6.Provisions of the Plan.
This option is subject to the provisions of the Plan (including the provisions relating to amendments to the Plan), a copy of which is furnished to the Participant with this option.
7.Data Privacy Consent. In order to administer the Plan and this Agreement and to implement or structure future equity grants, the Company, its subsidiaries and affiliates and certain agents thereof (together, the “Relevant Companies”) may process any and all personal or professional data, including but not limited to Social Security or other identification number, home address and telephone number, date of birth and other information that is necessary or desirable for the administration of the Plan and/or this Agreement (the “Relevant Information”).

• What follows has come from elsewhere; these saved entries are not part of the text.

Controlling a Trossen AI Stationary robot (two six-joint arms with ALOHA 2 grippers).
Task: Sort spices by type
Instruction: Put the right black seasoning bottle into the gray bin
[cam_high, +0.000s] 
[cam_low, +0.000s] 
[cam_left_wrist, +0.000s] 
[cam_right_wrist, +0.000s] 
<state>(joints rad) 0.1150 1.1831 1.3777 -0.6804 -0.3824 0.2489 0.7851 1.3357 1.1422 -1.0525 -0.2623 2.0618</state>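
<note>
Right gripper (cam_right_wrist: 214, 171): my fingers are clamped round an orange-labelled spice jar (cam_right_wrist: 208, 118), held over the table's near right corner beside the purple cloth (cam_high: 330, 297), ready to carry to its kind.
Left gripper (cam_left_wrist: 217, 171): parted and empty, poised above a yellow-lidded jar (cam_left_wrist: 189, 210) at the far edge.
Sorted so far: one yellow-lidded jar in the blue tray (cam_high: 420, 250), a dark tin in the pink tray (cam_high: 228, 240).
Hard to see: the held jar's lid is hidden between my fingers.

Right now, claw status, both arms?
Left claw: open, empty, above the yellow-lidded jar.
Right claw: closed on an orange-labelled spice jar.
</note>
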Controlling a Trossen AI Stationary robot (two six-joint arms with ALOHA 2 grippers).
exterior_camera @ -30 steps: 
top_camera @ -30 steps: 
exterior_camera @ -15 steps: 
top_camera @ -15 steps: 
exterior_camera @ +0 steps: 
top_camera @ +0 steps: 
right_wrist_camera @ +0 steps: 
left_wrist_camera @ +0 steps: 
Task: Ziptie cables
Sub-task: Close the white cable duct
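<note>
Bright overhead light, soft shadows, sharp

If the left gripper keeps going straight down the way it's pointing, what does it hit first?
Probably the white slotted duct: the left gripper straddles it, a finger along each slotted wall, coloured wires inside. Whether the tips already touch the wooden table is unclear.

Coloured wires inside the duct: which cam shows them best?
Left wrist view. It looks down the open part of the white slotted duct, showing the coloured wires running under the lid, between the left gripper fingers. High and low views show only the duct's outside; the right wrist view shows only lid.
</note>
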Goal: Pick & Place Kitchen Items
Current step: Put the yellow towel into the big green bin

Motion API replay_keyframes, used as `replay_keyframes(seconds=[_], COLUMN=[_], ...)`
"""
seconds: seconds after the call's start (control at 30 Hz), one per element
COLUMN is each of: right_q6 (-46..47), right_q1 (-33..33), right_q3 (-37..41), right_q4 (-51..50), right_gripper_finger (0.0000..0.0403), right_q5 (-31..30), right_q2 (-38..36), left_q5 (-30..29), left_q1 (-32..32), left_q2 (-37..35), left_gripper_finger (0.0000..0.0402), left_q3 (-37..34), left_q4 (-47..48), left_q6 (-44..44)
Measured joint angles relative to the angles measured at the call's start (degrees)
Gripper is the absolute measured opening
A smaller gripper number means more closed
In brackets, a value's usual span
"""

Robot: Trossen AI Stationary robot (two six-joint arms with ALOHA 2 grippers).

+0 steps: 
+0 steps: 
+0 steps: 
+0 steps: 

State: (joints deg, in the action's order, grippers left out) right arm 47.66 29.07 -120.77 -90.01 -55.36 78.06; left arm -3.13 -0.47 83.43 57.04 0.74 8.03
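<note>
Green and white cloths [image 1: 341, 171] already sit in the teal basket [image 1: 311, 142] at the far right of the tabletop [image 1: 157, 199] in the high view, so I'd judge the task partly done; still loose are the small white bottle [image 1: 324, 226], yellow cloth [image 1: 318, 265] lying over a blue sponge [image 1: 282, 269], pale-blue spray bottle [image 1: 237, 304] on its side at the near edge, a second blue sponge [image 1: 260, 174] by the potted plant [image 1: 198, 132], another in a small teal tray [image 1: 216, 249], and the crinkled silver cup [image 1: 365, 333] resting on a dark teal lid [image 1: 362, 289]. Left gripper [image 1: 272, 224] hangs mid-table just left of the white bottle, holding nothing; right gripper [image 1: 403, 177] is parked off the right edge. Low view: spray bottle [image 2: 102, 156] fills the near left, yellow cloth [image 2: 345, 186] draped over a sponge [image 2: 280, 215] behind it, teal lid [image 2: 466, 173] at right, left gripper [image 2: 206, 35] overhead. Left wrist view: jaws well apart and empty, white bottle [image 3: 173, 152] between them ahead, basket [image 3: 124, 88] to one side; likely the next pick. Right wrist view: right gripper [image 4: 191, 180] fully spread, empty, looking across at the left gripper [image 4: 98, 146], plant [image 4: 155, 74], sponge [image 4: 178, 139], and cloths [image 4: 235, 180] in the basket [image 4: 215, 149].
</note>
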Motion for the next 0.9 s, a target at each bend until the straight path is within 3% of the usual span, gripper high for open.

By entering into this Agreement, the Participant (i) authorizes the Company to collect, process, register and transfer to the Relevant Companies all Relevant Information; (ii) waives any privacy rights the Participant may have with respect to the Relevant Information; (iii) authorizes the Relevant Companies to store and transmit such information in electronic form; and (iv) authorizes the transfer of the Relevant Information to any jurisdiction in which the Relevant Companies consider appropriate. The Participant shall have access to, and the right to change, the Relevant Information. Relevant Information will only be used in accordance with applicable law.
IN WITNESS WHEREOF, the Company has caused this option to be executed under its corporate seal by its duly authorized officer. This option shall take effect as a sealed instrument.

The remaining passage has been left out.